Science and the USA
EducationWeekly has a short article about the fears of a technologist concerning the future of science education.
Pat Gelsinger, Intel’s former chief technology officer, is “fundamentally fearful” of a decline in science education in the US, especially in primary schools.
“I just fear for our long term competitiveness,” he said. “Education in the US is lousy and getting worse. We are on the way to being a second or third world country from [the point of view of] technology.”
Gelsinger is not alone. Others have pointed out the same cause for fear, noting that the proportion of graduate students from the US in US schools has been declining. There are a number of warning signs which simply have not made an impact on policy.

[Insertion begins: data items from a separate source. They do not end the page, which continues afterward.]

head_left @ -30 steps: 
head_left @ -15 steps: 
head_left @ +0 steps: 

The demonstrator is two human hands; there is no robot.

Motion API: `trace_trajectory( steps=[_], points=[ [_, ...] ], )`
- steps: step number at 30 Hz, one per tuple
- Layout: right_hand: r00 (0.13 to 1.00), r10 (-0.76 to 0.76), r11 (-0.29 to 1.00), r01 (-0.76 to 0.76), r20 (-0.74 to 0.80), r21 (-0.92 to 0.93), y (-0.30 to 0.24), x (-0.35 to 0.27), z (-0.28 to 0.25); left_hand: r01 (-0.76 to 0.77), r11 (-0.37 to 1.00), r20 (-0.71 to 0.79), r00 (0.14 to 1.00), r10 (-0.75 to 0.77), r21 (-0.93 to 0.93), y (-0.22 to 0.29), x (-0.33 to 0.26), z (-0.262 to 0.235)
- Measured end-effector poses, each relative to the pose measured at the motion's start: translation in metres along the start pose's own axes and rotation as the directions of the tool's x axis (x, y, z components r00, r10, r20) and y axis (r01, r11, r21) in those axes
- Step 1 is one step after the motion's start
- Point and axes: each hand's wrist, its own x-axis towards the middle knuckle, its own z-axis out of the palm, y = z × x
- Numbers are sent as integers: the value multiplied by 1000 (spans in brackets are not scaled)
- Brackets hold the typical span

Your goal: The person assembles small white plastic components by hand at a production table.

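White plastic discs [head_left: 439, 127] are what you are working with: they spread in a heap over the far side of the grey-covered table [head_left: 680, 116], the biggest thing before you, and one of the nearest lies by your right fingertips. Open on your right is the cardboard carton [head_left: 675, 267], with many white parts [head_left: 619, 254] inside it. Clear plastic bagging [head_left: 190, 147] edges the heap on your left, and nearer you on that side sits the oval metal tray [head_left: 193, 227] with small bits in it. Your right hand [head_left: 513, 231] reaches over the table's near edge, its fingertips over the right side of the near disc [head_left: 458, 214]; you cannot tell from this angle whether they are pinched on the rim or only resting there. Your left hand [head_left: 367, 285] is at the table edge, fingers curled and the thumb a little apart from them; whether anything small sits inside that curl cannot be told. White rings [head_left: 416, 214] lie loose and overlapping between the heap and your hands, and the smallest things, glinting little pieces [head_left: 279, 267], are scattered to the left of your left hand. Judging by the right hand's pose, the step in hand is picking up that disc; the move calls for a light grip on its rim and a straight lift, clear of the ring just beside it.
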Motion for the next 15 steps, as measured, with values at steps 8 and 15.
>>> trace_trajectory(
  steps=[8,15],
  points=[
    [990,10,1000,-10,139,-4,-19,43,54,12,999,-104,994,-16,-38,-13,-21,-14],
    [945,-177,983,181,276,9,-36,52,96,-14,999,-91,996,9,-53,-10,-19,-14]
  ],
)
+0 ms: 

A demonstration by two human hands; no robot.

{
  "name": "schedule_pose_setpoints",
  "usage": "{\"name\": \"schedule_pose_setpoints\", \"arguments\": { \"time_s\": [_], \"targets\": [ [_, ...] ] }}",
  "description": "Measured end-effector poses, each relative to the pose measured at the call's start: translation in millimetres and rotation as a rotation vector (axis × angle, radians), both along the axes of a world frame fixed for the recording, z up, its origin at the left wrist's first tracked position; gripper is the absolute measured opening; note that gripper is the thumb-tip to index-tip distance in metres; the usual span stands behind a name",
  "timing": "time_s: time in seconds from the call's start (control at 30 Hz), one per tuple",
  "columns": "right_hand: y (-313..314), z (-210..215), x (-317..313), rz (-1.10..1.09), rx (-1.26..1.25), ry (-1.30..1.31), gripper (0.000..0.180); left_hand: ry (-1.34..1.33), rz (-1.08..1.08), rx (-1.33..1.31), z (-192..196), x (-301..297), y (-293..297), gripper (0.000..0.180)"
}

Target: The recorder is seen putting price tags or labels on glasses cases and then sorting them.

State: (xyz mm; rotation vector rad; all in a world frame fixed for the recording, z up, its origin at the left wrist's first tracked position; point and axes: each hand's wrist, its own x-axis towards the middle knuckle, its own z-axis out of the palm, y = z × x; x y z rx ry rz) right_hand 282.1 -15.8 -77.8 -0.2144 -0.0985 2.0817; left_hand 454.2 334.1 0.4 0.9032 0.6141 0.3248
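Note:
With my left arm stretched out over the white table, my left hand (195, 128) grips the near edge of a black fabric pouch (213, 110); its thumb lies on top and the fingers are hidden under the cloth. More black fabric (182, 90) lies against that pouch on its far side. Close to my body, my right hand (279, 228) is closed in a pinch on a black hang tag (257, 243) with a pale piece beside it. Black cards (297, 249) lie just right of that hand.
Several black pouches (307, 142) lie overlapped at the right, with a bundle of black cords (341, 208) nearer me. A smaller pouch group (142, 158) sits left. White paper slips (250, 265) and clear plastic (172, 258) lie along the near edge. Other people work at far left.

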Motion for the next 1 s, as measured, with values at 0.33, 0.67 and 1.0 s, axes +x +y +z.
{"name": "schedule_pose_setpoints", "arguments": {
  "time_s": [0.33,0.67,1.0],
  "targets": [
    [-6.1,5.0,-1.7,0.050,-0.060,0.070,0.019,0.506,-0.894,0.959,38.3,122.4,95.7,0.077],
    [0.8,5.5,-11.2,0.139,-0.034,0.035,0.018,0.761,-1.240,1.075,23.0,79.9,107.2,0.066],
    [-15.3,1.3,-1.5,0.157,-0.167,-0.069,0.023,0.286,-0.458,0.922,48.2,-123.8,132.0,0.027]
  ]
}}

The push to change the definition of science in science classrooms to a “theistic science” will be a huge aid in making the US a science and technology backwater. If we want to have a chance at continuing to be a science powerhouse in the world, we need to be clear about what is — and is not — science. Current pedagogy already has plenty of problems with confusing the students. Adding politically defined science to science classrooms has a history of making a difference. It led to widespread hunger and economic deprivation under Lysenko in the former Soviet Union, hastening the downfall of that regime. And now we have a widespread, well-funded movement in the US trying to make us the next object lesson in what comes of inserting politically mandated “science” into the science classrooms.
As the former administration famously said, “It’s the economy, stupid.” The socio-political controversy over science content isn’t academic; it has a direct bearing on the ability of future workers and researchers to utilize science and technology, and to make sense of an increasingly technology-dependent world.